Lines before the one containing "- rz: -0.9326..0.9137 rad" are to be left out; that line and every line after it, through the last line below, are to be reproduced exactly.

*** Begin section ***

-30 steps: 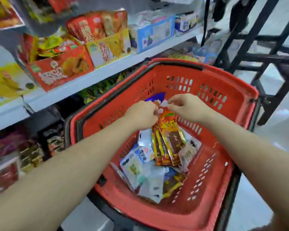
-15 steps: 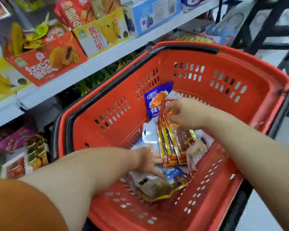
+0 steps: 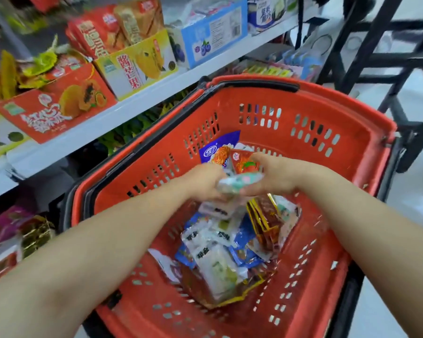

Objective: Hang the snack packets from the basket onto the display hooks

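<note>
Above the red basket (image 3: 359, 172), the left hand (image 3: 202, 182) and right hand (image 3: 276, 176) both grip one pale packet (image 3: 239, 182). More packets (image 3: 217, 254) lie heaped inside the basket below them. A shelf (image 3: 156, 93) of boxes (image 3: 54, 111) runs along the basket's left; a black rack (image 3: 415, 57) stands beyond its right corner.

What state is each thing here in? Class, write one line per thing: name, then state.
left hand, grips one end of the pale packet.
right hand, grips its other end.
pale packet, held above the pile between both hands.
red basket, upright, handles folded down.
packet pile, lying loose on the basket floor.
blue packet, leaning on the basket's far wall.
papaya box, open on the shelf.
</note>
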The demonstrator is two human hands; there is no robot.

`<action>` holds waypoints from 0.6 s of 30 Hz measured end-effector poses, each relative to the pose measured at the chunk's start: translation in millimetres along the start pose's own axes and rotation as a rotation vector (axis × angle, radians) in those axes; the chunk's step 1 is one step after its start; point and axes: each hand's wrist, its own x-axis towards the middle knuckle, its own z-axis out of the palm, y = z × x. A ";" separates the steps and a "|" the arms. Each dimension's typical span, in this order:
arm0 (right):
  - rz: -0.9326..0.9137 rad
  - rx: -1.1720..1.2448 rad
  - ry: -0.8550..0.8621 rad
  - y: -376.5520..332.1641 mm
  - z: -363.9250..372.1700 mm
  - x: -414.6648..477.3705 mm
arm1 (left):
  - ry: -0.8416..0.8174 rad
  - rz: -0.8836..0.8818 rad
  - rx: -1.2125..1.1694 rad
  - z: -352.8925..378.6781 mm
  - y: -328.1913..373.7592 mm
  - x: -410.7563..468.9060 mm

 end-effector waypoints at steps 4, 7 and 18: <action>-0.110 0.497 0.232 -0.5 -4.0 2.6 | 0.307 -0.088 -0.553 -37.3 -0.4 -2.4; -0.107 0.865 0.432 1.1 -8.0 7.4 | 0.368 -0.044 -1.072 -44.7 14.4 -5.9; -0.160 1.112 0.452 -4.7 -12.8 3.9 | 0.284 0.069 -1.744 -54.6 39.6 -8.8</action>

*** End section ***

**Exercise answer**
  - rz: -0.9326..0.9137 rad
  - rx: -1.1720..1.2448 rad
  - ry: -0.8550..0.8621 rad
  - y: -376.5520..332.1641 mm
  - z: -363.9250..372.1700 mm
  - x: -414.6648..477.3705 mm
arm1 (left):
  - ry: -0.8416..0.8174 rad
  - rz: -0.8836..0.8818 rad
  - rx: -1.2125..1.1694 rad
  - z: -352.8925..378.6781 mm
  - y: -328.1913..373.7592 mm
  - x: -410.7563..468.9060 mm

 end-effector waypoints at steps 4, 7 and 18: <action>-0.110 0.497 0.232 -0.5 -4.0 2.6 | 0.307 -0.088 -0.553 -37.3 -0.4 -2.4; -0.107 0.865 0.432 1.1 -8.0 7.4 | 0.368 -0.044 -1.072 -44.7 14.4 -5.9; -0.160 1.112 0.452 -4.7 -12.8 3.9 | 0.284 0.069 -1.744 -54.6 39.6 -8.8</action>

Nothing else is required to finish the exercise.